Tout n'est pas «bien qui finit bien».

Susan Boyle, cet te Écossaise de 48 ans révélée au monde entier grâce à sa voix superbe, n'a pas remporté la finale tant convoitée du jeu télévisé Britain's Got Talent.

Cette finale a eu lieu durant le week-end, au terme d'une semaine mouvementée au cours de laquelle on a pu constater à quel point la pression était forte sur cette femme que toute la planète a découverte en avril dernier. Les nombreux reportages faisant état de son agressivité, de ses sautes d'humeurs et de quelques jurons qu'elle aurait prononcés se sont multipliés, dévoilant un peu plus le côté sombre du conte de fées. On ne passe pas sans heurt de l'anonymat le plus complet à la reconnaissance internationale.

Du fin fond d'un petit village où elle coulait des jours tranquilles en compagnie de son chat, celle qu'on surnommait Susie Simple (l'équivalent de l'idiote du village) a été littéralement propulsée dans un tourbillon médiatique qui l'aura menée, notamment, chez Larry King et Oprah Winfrey. On serait ébranlé à moins.

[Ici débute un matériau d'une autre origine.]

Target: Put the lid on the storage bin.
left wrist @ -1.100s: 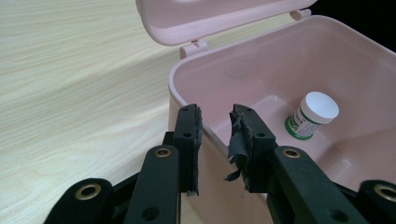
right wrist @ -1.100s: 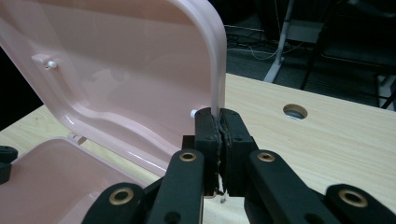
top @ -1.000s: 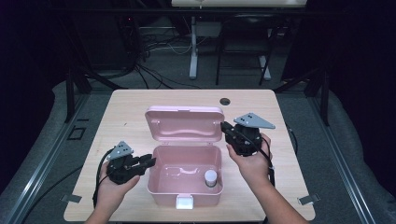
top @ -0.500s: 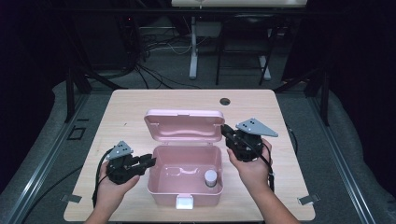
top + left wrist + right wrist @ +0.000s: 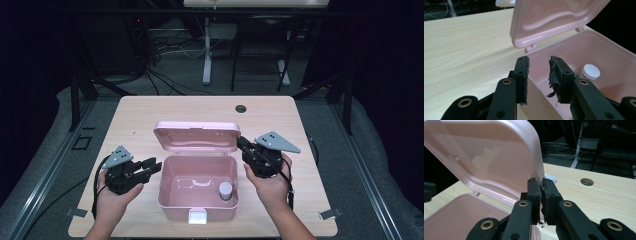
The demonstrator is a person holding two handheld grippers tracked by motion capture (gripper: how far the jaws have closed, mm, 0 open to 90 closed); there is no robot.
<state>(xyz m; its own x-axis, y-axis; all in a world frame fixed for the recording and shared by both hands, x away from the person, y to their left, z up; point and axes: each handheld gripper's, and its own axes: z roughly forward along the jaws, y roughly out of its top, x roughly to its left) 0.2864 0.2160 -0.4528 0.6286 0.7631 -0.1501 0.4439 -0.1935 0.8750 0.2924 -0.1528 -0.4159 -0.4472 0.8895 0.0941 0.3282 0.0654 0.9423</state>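
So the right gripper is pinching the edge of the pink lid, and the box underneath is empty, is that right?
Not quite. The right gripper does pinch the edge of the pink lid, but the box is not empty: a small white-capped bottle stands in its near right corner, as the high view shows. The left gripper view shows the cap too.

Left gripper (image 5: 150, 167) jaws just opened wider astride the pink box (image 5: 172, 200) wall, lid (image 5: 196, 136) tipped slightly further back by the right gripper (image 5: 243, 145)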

Dans toute cette aventure, Susan Boyle aura perdu davantage que le premier prix dans un concours de talents. Depuis son interprétation épatante de I Dreamed a Dream, Susan Boyle s'est fait déposséder de son histoire personnelle. On sait désormais qu'elle a manqué d'oxygène à la naissance, qu'elle est chômeuse, vierge et qu'elle n'a jamais embrassé un homme, des détails lancés en pâture aux médias, qui les ont utilisés et ressassés sans scrupule. Au cours des dernières semaines, Susan Boyle est devenue l'équivalent d'une femme à barbe dans un cirque médiatique sans pitié.

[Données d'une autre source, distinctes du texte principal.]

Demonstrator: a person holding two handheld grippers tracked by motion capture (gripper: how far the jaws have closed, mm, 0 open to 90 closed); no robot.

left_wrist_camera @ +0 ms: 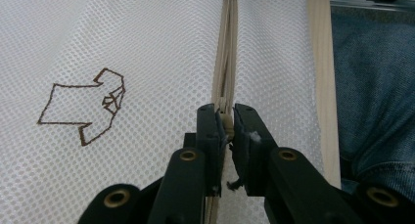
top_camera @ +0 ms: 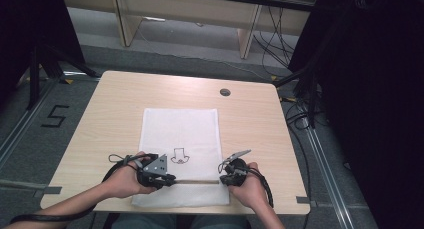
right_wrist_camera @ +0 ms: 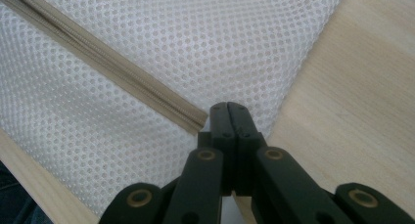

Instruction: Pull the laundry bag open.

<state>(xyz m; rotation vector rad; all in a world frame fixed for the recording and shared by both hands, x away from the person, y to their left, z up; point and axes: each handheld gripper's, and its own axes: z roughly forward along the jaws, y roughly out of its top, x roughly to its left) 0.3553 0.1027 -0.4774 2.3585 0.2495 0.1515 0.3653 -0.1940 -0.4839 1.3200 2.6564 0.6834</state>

Et que dire de la dignité de cette femme, qui n'a visiblement aucun proche pour la conseiller ? C'est le propre de la téléréalité que de prendre un individu et de le réduire à sa plus simple expression, de le transformer en stéréotype (la brute, la belle, l'intelligent). Dans le cas de Susan Boyle, c'est l'histoire de la moche qui a un don, une véritable voix d'ange. C'est sans aucun doute la partie la plus répugnante de toute cette histoire. Car elle s'appuie sur l'idée que les laids n'ont habituellement pas droit au talent et au succès. La réussite de cette femme dans une émission qui semblait avoir été arrangée avec le gars des vues du début à la fin relevait de l'inattendu, du spectaculaire, de l'exceptionnel. La revanche de la laissée-pour-compte.

Mais les efforts des producteurs Pygmalion, qui ont essayé de transformer Susan Boyle en lui achetant des vêtements au goût du jour, en lui épilant les sourcils et en lui teignant les cheveux, n'ont pas réussi à faire un cygne du vilain petit canard. C'est le chapitre le plus réjouissant de ce roman-savon: malgré toutes les tentatives, le personnage original et dérangeant qu'est Susan Boyle

refuse d'entrer dans la petite case qu'on voudrait lui assigner, de devenir une chanteuse à voix sage et lisse. En ce sens, sa deuxième position à Britain's Got Talent est une bonne nouvelle. Elle lui permettra peut-être de mettre fin au freak show des dernières semaines. C'est du moins ce qu'on lui souhaite.